(Input Opens)

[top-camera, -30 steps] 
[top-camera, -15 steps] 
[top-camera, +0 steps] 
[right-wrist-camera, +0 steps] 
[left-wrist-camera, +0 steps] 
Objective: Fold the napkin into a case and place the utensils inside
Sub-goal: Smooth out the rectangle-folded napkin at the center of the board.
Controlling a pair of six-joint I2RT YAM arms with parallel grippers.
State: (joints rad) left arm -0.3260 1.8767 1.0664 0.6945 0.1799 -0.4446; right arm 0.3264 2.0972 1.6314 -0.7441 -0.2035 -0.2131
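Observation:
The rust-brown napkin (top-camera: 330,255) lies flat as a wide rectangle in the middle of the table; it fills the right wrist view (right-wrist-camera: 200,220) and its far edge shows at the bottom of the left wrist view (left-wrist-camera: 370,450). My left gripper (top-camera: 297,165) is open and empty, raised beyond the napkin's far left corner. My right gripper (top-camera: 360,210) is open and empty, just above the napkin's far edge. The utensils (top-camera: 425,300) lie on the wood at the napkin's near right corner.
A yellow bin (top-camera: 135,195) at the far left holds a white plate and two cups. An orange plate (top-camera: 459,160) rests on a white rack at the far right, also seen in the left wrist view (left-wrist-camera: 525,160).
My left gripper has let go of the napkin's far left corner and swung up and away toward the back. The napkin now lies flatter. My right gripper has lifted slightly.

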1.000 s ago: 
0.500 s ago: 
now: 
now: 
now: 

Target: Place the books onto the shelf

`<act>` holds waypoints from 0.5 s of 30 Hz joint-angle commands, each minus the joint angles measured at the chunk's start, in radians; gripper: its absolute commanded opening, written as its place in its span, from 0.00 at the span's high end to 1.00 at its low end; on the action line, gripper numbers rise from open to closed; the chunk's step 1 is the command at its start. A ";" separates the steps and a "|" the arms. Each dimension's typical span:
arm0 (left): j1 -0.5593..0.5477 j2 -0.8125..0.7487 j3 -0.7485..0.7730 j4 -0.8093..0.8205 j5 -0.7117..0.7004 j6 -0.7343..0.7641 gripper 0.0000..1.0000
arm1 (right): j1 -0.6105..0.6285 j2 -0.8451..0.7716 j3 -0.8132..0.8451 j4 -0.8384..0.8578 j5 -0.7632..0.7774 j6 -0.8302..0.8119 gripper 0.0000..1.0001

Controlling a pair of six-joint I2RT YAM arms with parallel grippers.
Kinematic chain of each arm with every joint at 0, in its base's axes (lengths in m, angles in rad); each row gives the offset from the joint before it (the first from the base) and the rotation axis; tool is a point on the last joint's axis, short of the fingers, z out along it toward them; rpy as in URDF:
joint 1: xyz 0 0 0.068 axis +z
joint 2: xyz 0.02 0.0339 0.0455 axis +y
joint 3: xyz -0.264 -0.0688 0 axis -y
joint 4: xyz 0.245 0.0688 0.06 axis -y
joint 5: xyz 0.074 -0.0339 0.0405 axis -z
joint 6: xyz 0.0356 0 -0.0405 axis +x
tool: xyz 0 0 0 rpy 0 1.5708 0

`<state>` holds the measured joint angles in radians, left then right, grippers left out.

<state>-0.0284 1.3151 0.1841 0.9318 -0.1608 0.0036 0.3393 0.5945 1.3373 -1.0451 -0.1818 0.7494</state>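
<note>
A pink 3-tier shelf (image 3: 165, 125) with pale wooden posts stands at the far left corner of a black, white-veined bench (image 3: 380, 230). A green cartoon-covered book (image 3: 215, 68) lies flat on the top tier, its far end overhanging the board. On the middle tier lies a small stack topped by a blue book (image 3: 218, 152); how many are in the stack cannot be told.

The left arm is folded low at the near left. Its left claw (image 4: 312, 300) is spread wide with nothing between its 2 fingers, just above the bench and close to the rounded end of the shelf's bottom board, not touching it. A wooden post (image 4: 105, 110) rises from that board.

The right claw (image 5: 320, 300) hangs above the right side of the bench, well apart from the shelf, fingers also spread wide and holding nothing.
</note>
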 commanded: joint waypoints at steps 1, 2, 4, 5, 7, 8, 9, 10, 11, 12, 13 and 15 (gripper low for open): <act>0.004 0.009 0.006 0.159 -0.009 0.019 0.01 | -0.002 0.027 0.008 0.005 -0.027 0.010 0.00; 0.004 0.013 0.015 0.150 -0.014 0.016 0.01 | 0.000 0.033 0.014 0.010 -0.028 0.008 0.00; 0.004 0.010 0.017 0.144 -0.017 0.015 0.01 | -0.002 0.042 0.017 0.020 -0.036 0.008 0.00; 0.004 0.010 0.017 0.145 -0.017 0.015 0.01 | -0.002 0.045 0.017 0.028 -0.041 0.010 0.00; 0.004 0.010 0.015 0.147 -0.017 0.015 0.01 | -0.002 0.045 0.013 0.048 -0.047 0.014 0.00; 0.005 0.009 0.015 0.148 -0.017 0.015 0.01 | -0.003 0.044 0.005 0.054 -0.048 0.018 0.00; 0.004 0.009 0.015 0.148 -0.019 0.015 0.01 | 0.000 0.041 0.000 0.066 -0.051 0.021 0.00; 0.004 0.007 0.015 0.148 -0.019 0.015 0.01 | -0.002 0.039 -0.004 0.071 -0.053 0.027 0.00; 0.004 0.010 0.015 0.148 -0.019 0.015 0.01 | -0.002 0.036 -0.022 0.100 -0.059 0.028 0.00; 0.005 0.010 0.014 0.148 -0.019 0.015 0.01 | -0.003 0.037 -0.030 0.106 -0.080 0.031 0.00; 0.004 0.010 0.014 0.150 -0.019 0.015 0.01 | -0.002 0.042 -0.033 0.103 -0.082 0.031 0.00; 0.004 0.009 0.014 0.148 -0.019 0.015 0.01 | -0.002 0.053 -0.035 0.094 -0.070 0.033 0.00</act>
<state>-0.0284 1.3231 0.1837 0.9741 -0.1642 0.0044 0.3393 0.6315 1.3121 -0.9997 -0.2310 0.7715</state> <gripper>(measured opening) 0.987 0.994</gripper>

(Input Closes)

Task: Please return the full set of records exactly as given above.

Response to the task:
[top-camera, -30 steps] 
[top-camera, -15 steps] 
[top-camera, +0 steps] 
[right-wrist-camera, +0 steps] 
[left-wrist-camera, +0 steps] 
Objective: Fold the napkin into a case and place the utensils inside
Sub-goal: Smooth out the rectangle-folded napkin at the center of the board.
Controlling a pair of six-joint I2RT YAM arms with parallel grippers.
State: (joints rad) left arm -0.3260 1.8767 1.0664 0.6945 0.1799 -0.4446; right arm 0.3264 2.0972 1.6314 -0.7441 -0.2035 -0.2131
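Observation:
The rust-brown napkin (top-camera: 330,255) lies flat as a wide rectangle in the middle of the table; it fills the right wrist view (right-wrist-camera: 200,220) and its far edge shows at the bottom of the left wrist view (left-wrist-camera: 370,450). My left gripper (top-camera: 297,165) is open and empty, raised beyond the napkin's far left corner. My right gripper (top-camera: 360,210) is open and empty, just above the napkin's far edge. The utensils (top-camera: 425,300) lie on the wood at the napkin's near right corner.
A yellow bin (top-camera: 135,195) at the far left holds a white plate and two cups. An orange plate (top-camera: 459,160) rests on a white rack at the far right, also seen in the left wrist view (left-wrist-camera: 525,160).
My left gripper has let go of the napkin's far left corner and swung up and away toward the back. The napkin now lies flatter. My right gripper has lifted slightly.
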
1.000 s ago: 
0.500 s ago: 
now: 
now: 
now: 

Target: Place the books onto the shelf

`<act>` holds waypoints from 0.5 s of 30 Hz joint-angle commands, each minus the joint angles measured at the chunk's start, in radians; gripper: its absolute commanded opening, written as its place in its span, from 0.00 at the span's high end to 1.00 at its low end; on the action line, gripper numbers rise from open to closed; the chunk's step 1 is the command at its start. A ";" separates the steps and a "|" the arms. Each dimension's typical span:
arm0 (left): j1 -0.5593..0.5477 j2 -0.8125..0.7487 j3 -0.7485..0.7730 j4 -0.8093..0.8205 j5 -0.7117..0.7004 j6 -0.7343..0.7641 gripper 0.0000..1.0000
arm1 (right): j1 -0.6105..0.6285 j2 -0.8451..0.7716 j3 -0.8132..0.8451 j4 -0.8384..0.8578 j5 -0.7632..0.7774 j6 -0.8302..0.8119 gripper 0.0000..1.0001

Controlling a pair of six-joint I2RT YAM arms with parallel grippers.
Kinematic chain of each arm with every joint at 0, in its base's axes (lengths in m, angles in rad); each row gives the offset from the joint before it (the first from the base) and the rotation axis; tool is a point on the last joint's axis, short of the fingers, z out along it toward them; rpy as in URDF:
joint 1: xyz 0 0 0.068 axis +z
joint 2: xyz 0.02 0.0339 0.0455 axis +y
joint 3: xyz -0.264 -0.0688 0 axis -y
joint 4: xyz 0.245 0.0688 0.06 axis -y
joint 5: xyz 0.074 -0.0339 0.0405 axis -z
joint 6: xyz 0.0356 0 -0.0405 axis +x
tool: xyz 0 0 0 rpy 0 1.5708 0

`<state>` holds the measured joint angles in radians, left then right, grippers left out.

<state>-0.0284 1.3151 0.1841 0.9318 -0.1608 0.0036 0.3393 0.5945 1.3373 -1.0451 -0.1818 0.7494</state>
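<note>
A pink 3-tier shelf (image 3: 165, 125) with pale wooden posts stands at the far left corner of a black, white-veined bench (image 3: 380, 230). A green cartoon-covered book (image 3: 215, 68) lies flat on the top tier, its far end overhanging the board. On the middle tier lies a small stack topped by a blue book (image 3: 218, 152); how many are in the stack cannot be told.

The left arm is folded low at the near left. Its left claw (image 4: 312, 300) is spread wide with nothing between its 2 fingers, just above the bench and close to the rounded end of the shelf's bottom board, not touching it. A wooden post (image 4: 105, 110) rises from that board.

The right claw (image 5: 320, 300) hangs above the right side of the bench, well apart from the shelf, fingers also spread wide and holding nothing.
</note>
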 commanded: joint waypoints at steps 1, 2, 4, 5, 7, 8, 9, 10, 11, 12, 13 and 15 (gripper low for open): <act>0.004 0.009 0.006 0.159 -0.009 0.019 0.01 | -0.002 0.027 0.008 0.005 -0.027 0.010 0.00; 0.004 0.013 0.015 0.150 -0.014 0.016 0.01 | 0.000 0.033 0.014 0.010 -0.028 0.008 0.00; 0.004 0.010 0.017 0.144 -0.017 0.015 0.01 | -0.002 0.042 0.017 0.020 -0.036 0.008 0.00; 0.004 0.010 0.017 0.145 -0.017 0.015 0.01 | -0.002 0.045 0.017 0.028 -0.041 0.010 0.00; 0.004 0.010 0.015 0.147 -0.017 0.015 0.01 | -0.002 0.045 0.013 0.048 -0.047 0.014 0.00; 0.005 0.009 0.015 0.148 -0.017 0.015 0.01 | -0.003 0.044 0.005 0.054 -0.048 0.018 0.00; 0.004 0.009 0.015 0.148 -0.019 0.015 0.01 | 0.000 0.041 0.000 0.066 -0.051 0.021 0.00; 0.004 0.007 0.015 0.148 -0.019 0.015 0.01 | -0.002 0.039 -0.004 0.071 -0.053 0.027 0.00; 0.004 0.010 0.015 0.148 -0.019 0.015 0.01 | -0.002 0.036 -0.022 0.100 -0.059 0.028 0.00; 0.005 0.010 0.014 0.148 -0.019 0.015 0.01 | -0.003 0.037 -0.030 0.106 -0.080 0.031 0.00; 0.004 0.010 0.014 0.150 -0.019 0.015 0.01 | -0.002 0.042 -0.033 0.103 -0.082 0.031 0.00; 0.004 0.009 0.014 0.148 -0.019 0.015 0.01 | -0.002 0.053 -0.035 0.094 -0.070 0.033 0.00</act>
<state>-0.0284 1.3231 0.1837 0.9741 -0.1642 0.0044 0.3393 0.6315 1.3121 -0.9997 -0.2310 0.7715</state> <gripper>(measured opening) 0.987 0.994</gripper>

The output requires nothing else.